Il y a compteurs pour le bâtiment, mais rarement pour les détails. Or, ce que l'on ne mesure pas, on ne peut pas le gérer. Lorsque vous réalisez qu'une douche classique consomme souvent 15 à 18 litres par minute, alors que 7 à 8 litres peuvent créer une sensation de bien-être de premier ordre, agir devient la seule étape logique.
Vos préoccupations et la réalité économique
| Votre préoccupation | La réalité mesurable |
| Satisfaction des visiteurs | Les adaptateur de douche ecoturbino améliore la sensation de jet grâce à l'induction d'air turbulent. |
| Coûts d'investissement | Le retour sur investissement est généralement atteint en moins de 6 mois - après cela, c'est du pur profit. |
| Effort technique | Installation en moins de 5 minutes par pièce - pas d'outils, pas de temps d'arrêt de la pièce. |
| Calcaire/hygiène | Des systèmes entièrement certifiés qui soutiennent activement la prévention de la légionellose et les exigences de la GSE. |
Conclusion : Du gestionnaire des coûts à l'optimiseur de profit
Il est temps de changer de paradigme. Réduire vos coûts d'eau et d'énergie de 40-50% n'est pas une “bonne chose”, mais une "nécessité". l'obligation fiduciaire.

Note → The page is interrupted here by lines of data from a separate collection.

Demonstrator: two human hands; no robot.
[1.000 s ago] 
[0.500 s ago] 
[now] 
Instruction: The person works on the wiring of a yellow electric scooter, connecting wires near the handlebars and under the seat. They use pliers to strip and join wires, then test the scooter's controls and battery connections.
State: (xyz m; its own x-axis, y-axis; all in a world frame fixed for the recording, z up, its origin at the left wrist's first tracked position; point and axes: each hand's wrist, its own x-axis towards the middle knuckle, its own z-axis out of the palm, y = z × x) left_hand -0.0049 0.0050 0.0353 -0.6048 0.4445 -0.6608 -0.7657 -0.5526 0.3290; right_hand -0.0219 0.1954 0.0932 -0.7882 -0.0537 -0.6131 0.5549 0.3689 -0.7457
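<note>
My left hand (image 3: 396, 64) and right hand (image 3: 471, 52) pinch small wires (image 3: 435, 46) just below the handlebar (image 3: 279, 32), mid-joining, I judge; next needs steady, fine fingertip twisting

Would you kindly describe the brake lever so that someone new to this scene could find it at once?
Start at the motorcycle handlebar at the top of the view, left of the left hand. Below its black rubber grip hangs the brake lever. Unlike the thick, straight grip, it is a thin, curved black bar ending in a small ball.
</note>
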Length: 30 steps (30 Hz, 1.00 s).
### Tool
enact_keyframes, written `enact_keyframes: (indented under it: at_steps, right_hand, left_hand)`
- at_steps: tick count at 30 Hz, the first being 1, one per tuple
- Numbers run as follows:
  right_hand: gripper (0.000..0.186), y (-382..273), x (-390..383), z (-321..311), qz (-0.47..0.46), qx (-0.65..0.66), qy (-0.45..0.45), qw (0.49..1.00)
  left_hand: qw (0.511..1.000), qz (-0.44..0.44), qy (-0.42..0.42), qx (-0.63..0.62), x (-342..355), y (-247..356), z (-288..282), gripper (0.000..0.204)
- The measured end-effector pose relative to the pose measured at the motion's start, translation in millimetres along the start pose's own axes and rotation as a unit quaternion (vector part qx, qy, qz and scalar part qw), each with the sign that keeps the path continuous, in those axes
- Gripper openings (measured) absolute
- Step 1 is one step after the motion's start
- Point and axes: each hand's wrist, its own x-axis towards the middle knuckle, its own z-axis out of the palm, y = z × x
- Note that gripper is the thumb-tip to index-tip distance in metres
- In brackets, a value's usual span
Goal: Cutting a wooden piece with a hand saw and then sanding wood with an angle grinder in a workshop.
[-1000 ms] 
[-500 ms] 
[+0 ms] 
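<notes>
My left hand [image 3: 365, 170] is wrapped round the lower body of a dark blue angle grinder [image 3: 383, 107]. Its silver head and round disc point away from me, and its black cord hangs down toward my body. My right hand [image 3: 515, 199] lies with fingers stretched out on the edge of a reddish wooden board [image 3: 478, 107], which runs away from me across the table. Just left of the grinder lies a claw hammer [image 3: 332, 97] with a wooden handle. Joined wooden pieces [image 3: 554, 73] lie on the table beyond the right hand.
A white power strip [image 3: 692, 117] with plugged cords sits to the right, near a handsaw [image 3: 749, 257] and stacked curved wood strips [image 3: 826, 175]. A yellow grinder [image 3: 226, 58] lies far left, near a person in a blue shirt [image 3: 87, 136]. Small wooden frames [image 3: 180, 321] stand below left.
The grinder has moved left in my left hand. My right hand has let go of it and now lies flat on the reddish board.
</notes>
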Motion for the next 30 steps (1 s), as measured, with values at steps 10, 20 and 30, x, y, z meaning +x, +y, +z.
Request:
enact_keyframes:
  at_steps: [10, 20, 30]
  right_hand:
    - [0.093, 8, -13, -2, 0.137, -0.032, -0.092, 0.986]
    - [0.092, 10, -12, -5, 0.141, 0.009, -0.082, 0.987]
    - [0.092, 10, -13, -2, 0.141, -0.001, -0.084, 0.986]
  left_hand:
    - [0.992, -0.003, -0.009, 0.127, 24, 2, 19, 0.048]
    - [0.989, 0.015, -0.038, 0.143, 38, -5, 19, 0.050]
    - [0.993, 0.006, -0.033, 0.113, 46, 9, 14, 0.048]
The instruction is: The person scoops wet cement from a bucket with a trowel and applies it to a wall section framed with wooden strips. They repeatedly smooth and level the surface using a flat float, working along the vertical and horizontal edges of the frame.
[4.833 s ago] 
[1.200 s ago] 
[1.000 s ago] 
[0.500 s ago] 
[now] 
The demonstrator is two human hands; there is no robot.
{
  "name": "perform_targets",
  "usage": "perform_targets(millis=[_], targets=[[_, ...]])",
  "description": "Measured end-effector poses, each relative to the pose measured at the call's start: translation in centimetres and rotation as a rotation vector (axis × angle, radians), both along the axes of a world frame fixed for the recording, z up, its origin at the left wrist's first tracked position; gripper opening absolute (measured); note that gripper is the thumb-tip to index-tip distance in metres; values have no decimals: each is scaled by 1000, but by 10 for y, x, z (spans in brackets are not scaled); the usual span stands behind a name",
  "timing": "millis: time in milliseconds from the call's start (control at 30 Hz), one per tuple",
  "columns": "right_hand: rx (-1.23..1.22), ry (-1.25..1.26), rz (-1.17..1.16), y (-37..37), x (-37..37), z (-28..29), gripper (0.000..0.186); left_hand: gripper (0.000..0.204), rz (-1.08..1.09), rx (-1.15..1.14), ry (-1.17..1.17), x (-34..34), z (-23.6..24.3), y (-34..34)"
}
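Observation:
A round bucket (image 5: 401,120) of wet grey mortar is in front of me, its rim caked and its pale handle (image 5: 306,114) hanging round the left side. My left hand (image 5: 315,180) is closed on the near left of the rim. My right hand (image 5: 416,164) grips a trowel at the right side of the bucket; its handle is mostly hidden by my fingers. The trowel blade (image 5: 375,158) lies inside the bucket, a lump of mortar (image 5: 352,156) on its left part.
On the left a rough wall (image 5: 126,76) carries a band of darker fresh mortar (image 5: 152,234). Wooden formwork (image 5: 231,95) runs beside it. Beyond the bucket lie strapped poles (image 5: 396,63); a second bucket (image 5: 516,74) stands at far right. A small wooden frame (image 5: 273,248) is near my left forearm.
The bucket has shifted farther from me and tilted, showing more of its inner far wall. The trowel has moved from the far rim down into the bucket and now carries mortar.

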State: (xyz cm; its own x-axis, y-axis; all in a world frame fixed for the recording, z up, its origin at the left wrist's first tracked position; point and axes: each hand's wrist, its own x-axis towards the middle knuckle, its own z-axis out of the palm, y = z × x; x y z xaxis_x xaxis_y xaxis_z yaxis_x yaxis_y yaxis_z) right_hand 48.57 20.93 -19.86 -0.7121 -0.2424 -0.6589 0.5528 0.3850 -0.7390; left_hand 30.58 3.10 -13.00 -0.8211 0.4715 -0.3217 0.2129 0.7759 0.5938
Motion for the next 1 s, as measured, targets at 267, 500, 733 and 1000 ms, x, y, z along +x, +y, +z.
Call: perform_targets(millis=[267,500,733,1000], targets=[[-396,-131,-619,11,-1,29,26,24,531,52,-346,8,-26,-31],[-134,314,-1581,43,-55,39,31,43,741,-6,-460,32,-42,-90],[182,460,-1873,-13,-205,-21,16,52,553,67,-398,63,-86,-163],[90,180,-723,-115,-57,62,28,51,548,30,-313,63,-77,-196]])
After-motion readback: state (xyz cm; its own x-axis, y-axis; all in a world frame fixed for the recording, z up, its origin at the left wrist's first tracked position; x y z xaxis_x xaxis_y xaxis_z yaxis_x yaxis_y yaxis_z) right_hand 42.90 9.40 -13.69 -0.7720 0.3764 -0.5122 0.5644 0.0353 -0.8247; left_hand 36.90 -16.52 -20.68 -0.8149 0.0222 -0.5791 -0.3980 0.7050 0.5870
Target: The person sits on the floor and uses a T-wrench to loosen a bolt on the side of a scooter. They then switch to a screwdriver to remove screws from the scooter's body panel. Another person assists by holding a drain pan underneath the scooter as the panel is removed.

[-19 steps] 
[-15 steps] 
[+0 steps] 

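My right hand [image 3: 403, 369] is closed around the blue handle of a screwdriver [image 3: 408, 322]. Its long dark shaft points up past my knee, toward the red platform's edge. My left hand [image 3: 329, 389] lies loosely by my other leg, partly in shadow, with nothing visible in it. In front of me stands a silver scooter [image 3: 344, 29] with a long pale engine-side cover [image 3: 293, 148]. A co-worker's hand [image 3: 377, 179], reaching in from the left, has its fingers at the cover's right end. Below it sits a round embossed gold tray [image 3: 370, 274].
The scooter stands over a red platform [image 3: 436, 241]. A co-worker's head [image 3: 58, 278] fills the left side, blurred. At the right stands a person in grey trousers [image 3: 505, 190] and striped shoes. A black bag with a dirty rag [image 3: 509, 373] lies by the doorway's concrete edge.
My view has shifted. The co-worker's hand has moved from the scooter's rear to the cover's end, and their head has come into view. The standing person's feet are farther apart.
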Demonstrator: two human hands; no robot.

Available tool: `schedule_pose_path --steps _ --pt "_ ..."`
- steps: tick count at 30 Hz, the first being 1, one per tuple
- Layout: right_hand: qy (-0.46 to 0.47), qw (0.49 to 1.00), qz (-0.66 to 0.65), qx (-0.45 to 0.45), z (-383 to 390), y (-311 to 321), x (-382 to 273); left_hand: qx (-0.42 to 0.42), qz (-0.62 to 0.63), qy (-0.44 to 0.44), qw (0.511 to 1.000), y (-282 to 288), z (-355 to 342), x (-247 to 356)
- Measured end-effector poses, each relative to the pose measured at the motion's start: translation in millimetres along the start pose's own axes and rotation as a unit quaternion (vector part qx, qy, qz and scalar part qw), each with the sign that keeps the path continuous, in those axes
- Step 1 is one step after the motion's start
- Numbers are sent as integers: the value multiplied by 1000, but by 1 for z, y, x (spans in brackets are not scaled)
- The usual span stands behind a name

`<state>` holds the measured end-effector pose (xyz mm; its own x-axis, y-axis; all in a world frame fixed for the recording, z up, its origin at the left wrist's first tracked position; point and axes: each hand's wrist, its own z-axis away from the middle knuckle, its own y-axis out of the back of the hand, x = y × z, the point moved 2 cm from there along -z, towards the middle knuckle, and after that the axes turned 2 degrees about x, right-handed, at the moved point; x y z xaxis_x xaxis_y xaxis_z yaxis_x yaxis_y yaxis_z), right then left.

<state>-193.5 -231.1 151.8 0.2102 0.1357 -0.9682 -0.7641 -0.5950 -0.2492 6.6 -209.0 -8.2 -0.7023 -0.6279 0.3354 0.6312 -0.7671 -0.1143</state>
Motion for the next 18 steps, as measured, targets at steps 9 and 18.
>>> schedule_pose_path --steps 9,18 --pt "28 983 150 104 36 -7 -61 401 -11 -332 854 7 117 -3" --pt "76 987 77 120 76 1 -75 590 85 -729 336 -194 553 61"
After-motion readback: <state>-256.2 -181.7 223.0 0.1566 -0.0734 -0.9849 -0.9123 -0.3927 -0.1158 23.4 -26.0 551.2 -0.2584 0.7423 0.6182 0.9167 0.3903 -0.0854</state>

À une époque où les prix de l'énergie augmentent et où les critères ESG sont stricts, l'utilisation efficace des ressources est la voie la plus directe vers la compétitivité.
En outre, vous améliorez immédiatement votre empreinte CO2. De plus en plus d'entreprises clientes ont besoin de ces données pour leurs réservations (par exemple, GreenSign ou Label écologique).
Une fois que vous aurez abandonné la vieille peur de perdre votre confort, vous vous rendrez compte que vous êtes littéralement en train de jeter de l'argent par les fenêtres. La question n'est pas de savoir si vous devez agir, mais combien d'argent vous voulez continuer à gaspiller jusqu'à ce que vous vous mettiez enfin à niveau.